- [Task]: Go through the data below. Pull out every line that has the word "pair".

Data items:
────────────────
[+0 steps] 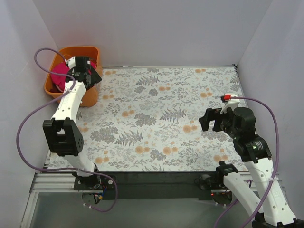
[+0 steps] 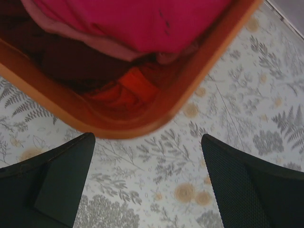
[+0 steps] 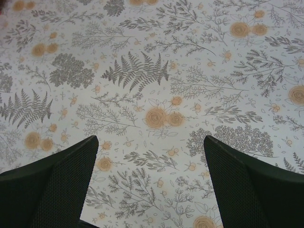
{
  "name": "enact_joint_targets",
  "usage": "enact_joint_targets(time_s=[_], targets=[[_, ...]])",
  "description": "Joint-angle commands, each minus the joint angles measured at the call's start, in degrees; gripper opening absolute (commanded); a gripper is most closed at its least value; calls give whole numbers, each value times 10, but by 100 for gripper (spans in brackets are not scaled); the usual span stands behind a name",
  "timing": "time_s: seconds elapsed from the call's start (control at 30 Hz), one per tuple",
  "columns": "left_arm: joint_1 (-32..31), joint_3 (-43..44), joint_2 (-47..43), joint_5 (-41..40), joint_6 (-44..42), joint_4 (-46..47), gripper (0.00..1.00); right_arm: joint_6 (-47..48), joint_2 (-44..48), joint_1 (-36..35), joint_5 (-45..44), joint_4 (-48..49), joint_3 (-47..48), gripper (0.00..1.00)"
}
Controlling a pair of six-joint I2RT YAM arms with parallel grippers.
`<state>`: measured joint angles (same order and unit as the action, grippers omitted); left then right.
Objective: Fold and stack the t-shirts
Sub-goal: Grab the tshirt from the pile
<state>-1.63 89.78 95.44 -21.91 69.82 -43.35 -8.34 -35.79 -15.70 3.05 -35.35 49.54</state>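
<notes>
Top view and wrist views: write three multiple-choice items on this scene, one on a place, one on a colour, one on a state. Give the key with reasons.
1. Where does the basket stand on the table?
A. far left corner
B. far right corner
C. centre

2. What colour is the top shirt in the basket?
A. blue
B. crimson-pink
C. white

3. How is the right tool?
A. open, holding nothing
B. shut on a shirt
C. shut on the basket rim

Key:
1 A, the top view shows it at the table's far left edge.
2 B, the left wrist view shows vivid pink cloth uppermost.
3 A, the right wrist view shows it wide open with only flowered table beneath.
</notes>
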Motion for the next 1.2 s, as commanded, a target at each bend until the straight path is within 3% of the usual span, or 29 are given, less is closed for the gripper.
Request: enact_joint_targets(time_s=[0.0,0.17,0.43,0.53,0.57,0.67,0.8,1.0,1.17], targets=[[54,50,62,-27,-7,34,95,10,-2,-7,27,39,-8,98],[115,136,172,-20,17,17,95,10,0,-10,42,43,-21,98],[146,243,286,-24,25,-1,95,14,-9,-11,59,50,-44,98],[148,246,292,-27,25,-4,72,15,-11,-10,61,52,-50,98],[148,242,288,-28,26,-4,50,15,-12,-11,61,53,-51,98],[148,238,258,-37,24,-2,23,14,-15,-11,64,56,-53,99],[148,245,187,-39,10,23,23,14,-17,-11,74,58,-52,98],[137,277,145,-4,-9,33,13,3,-15,-10,86,62,-53,98],[122,283,104,30,-21,37,11,3,-5,-11,91,62,-56,98]])
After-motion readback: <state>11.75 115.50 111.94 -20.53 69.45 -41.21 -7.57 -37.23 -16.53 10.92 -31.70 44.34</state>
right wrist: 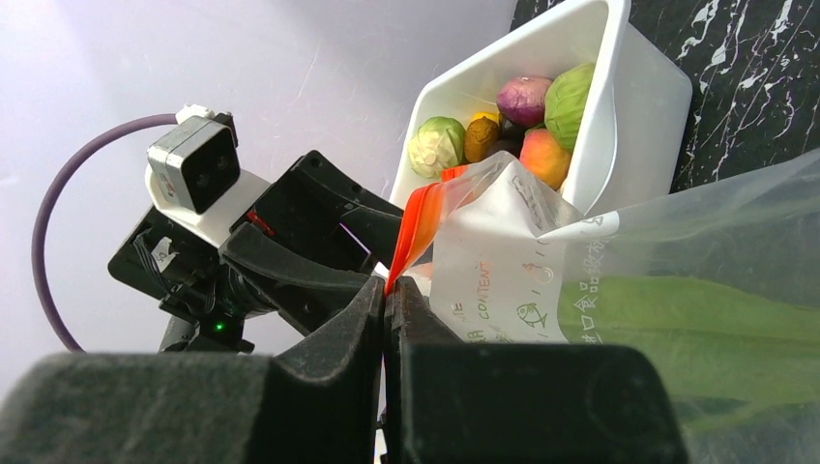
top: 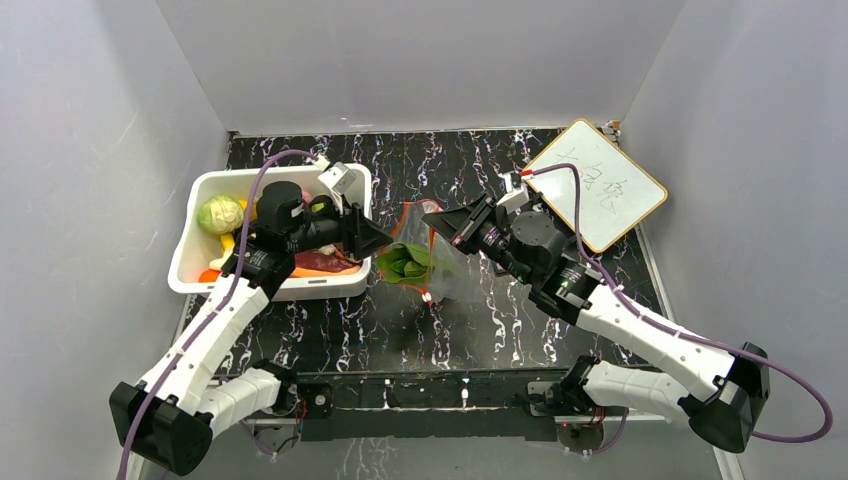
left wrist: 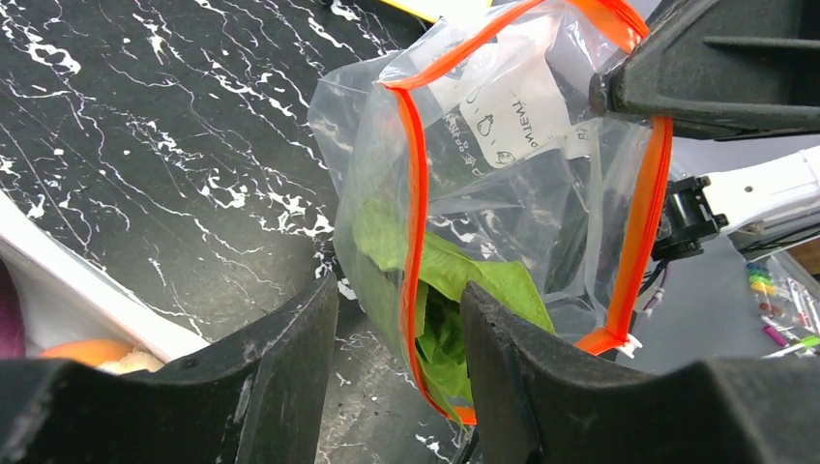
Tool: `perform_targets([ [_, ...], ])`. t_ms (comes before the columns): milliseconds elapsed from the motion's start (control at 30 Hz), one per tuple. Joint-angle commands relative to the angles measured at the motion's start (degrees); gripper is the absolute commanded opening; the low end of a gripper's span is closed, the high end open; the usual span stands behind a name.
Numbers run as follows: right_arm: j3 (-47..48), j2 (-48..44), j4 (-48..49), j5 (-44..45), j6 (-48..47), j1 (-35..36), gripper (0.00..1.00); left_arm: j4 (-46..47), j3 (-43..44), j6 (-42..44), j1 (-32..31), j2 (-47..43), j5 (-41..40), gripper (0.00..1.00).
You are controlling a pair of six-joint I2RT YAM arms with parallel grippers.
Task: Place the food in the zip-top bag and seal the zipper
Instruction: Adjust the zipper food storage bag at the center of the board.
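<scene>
Zip-top bag (top: 448, 275) sat mid-frame in the top view on the desk (top: 400, 330), its mouth lifted toward the upper part of the frame. Right gripper (right wrist: 387, 287) was pinched fully closed on the zipper (right wrist: 416, 217) at one edge of the mouth. Left gripper (left wrist: 398, 300) stood at the mouth, jaws parted and gripping nothing. One leafy green (left wrist: 483, 285) lay inside the bag. Other food, a cabbage (top: 220, 214) among it, sat in the white bin (top: 188, 262) at left.
</scene>
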Motion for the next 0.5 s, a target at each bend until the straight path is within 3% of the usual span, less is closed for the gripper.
perform_targets([
  [0, 2.38, -0.35, 4.76, 0.43, -0.29, 0.15, 0.00, 0.27, -0.66, 3.56, -0.15, -0.19, 0.26, 0.48],
  [267, 2.16, -0.50, 4.53, 0.55, 0.08, 0.16, 0.00, 4.81, -3.81, 2.79, -0.15, 2.09, 1.50, 0.40],
  [467, 2.40, 0.40, 1.63, 1.98, -1.78, 0.16, 0.00, 5.65, -2.18, 0.63, -0.16, 2.04, 3.50, 0.00],
])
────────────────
- [Task output]:
Controlling a pair of six-joint I2RT YAM arms with parallel grippers.
You are controlling a pair of six-joint I2RT YAM arms with parallel grippers.

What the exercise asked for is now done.